#### [Task to carry out]
Return all of the entries, keeping every word and mark as it is.

#### [Information given]
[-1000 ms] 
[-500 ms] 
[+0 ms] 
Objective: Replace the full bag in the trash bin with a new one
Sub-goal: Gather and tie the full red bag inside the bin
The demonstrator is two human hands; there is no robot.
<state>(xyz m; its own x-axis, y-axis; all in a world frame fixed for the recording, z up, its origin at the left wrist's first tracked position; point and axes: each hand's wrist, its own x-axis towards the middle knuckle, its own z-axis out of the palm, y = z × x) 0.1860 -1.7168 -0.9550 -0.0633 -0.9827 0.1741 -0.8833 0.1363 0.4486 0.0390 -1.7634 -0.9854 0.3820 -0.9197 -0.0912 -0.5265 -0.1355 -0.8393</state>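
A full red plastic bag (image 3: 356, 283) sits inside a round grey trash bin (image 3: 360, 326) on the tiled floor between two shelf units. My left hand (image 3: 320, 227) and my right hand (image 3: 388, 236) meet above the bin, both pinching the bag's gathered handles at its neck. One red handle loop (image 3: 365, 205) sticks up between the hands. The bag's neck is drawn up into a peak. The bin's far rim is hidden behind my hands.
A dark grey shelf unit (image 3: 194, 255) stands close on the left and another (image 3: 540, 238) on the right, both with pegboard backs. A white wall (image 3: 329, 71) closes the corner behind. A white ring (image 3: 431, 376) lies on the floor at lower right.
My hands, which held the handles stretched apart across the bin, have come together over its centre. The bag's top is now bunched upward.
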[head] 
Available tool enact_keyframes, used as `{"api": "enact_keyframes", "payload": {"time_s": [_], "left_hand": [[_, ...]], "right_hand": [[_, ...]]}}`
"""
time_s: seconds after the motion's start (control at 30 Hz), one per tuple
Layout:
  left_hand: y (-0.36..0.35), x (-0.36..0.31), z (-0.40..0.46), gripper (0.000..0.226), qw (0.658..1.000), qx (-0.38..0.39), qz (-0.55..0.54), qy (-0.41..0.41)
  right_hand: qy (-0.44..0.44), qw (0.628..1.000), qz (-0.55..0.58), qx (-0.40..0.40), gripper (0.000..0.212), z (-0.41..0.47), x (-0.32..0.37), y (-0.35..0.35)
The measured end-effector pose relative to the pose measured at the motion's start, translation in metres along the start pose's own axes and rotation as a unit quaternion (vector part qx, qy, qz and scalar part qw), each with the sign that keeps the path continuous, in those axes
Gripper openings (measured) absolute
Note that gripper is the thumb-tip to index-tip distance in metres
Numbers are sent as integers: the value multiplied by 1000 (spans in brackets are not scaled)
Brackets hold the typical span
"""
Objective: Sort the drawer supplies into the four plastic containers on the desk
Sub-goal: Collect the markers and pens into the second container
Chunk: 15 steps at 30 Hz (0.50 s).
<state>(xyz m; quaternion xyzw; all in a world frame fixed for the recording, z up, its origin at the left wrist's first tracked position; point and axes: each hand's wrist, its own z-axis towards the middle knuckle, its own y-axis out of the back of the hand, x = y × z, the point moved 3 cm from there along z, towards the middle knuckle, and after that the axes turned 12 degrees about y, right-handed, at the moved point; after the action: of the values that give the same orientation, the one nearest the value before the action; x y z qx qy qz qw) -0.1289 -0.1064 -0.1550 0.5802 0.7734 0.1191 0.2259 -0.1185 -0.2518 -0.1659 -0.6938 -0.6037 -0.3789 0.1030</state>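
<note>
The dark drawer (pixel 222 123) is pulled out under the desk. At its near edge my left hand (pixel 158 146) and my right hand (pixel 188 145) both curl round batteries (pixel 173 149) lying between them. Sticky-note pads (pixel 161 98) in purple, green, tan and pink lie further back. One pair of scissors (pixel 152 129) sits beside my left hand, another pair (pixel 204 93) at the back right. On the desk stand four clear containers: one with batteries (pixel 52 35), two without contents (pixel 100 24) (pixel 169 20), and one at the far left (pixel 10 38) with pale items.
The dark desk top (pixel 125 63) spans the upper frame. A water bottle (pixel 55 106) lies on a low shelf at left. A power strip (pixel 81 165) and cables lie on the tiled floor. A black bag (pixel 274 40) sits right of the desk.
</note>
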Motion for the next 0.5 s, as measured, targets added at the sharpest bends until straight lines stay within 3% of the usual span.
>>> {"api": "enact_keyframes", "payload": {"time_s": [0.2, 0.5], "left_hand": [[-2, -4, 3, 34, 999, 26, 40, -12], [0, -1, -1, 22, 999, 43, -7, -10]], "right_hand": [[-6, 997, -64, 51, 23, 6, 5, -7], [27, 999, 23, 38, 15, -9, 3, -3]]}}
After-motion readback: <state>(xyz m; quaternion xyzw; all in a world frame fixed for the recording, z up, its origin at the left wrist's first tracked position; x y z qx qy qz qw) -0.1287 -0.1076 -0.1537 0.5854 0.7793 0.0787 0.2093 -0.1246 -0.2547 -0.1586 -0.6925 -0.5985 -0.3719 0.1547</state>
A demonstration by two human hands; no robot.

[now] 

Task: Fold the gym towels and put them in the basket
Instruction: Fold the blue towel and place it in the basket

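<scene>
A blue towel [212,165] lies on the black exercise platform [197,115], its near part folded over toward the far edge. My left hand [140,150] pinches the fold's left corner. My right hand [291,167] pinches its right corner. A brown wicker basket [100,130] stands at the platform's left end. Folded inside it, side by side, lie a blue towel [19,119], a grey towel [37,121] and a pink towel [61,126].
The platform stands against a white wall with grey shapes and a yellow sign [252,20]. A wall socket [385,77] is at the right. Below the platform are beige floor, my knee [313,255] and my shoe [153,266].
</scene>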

#### [Answer to this task]
[-1000 ms] 
[-500 ms] 
[+0 ms] 
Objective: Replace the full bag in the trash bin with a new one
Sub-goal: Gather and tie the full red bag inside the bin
The demonstrator is two human hands; there is no robot.
<state>(xyz m; its own x-axis, y-axis; all in a world frame fixed for the recording, z up, its origin at the left wrist's first tracked position; point and axes: each hand's wrist, its own x-axis towards the middle knuckle, its own z-axis out of the palm, y = z × x) 0.1860 -1.7168 -0.9550 -0.0633 -0.9827 0.1741 -0.8833 0.1363 0.4486 0.0390 -1.7634 -0.9854 0.3820 -0.9197 -0.0912 -0.5265 -0.1355 -0.8393</state>
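A full red plastic bag (image 3: 356, 283) sits inside a round grey trash bin (image 3: 360, 326) on the tiled floor between two shelf units. My left hand (image 3: 320, 227) and my right hand (image 3: 388, 236) meet above the bin, both pinching the bag's gathered handles at its neck. One red handle loop (image 3: 365, 205) sticks up between the hands. The bag's neck is drawn up into a peak. The bin's far rim is hidden behind my hands.
A dark grey shelf unit (image 3: 194, 255) stands close on the left and another (image 3: 540, 238) on the right, both with pegboard backs. A white wall (image 3: 329, 71) closes the corner behind. A white ring (image 3: 431, 376) lies on the floor at lower right.
My hands, which held the handles stretched apart across the bin, have come together over its centre. The bag's top is now bunched upward.
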[head] 
Available tool enact_keyframes, used as `{"api": "enact_keyframes", "payload": {"time_s": [_], "left_hand": [[_, ...]], "right_hand": [[_, ...]]}}`
"""
time_s: seconds after the motion's start (control at 30 Hz), one per tuple
Layout:
  left_hand: y (-0.36..0.35), x (-0.36..0.31), z (-0.40..0.46), gripper (0.000..0.226), qw (0.658..1.000), qx (-0.38..0.39), qz (-0.55..0.54), qy (-0.41..0.41)
  right_hand: qy (-0.44..0.44), qw (0.628..1.000), qz (-0.55..0.58), qx (-0.40..0.40), gripper (0.000..0.212), z (-0.41..0.47), x (-0.32..0.37), y (-0.35..0.35)
The measured end-effector pose relative to the pose measured at the motion's start, translation in metres along the start pose's own axes and rotation as a unit quaternion (vector part qx, qy, qz and scalar part qw), each with the sign that keeps the path continuous, in those axes
Gripper openings (measured) absolute
Note that gripper is the thumb-tip to index-tip distance in metres
Numbers are sent as integers: the value multiplied by 1000 (spans in brackets are not scaled)
Brackets hold the typical span
"""
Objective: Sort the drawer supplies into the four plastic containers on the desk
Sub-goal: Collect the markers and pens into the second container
Chunk: 15 steps at 30 Hz (0.50 s).
<state>(xyz m; quaternion xyzw; all in a world frame fixed for the recording, z up, its origin at the left wrist's first tracked position; point and axes: each hand's wrist, its own z-axis towards the middle knuckle, its own y-axis out of the back of the hand, x = y × z, the point moved 3 cm from there along z, towards the middle knuckle, and after that the axes turned 12 degrees about y, right-handed, at the moved point; after the action: of the values that give the same orientation, the one nearest the value before the action; x y z qx qy qz qw) -0.1289 -0.1064 -0.1550 0.5802 0.7734 0.1191 0.2259 -0.1185 -0.2518 -0.1659 -0.6938 -0.6037 -0.3789 0.1030</state>
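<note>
The dark drawer (pixel 222 123) is pulled out under the desk. At its near edge my left hand (pixel 158 146) and my right hand (pixel 188 145) both curl round batteries (pixel 173 149) lying between them. Sticky-note pads (pixel 161 98) in purple, green, tan and pink lie further back. One pair of scissors (pixel 152 129) sits beside my left hand, another pair (pixel 204 93) at the back right. On the desk stand four clear containers: one with batteries (pixel 52 35), two without contents (pixel 100 24) (pixel 169 20), and one at the far left (pixel 10 38) with pale items.
The dark desk top (pixel 125 63) spans the upper frame. A water bottle (pixel 55 106) lies on a low shelf at left. A power strip (pixel 81 165) and cables lie on the tiled floor. A black bag (pixel 274 40) sits right of the desk.
</note>
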Motion for the next 0.5 s, as measured, targets added at the sharpest bends until straight lines stay within 3% of the usual span.
>>> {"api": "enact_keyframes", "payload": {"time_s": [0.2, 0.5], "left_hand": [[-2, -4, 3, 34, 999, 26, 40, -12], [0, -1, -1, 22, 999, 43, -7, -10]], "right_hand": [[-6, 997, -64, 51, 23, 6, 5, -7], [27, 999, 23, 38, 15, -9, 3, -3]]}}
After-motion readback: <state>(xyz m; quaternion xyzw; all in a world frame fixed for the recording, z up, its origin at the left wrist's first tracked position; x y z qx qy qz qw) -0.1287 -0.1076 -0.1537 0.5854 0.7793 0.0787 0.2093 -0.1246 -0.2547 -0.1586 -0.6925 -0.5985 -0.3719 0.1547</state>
A demonstration by two human hands; no robot.

[now] 

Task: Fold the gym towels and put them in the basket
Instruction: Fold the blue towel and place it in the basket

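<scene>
A blue towel [212,165] lies on the black exercise platform [197,115], its near part folded over toward the far edge. My left hand [140,150] pinches the fold's left corner. My right hand [291,167] pinches its right corner. A brown wicker basket [100,130] stands at the platform's left end. Folded inside it, side by side, lie a blue towel [19,119], a grey towel [37,121] and a pink towel [61,126].
The platform stands against a white wall with grey shapes and a yellow sign [252,20]. A wall socket [385,77] is at the right. Below the platform are beige floor, my knee [313,255] and my shoe [153,266].
</scene>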

There's nothing left to add to the answer.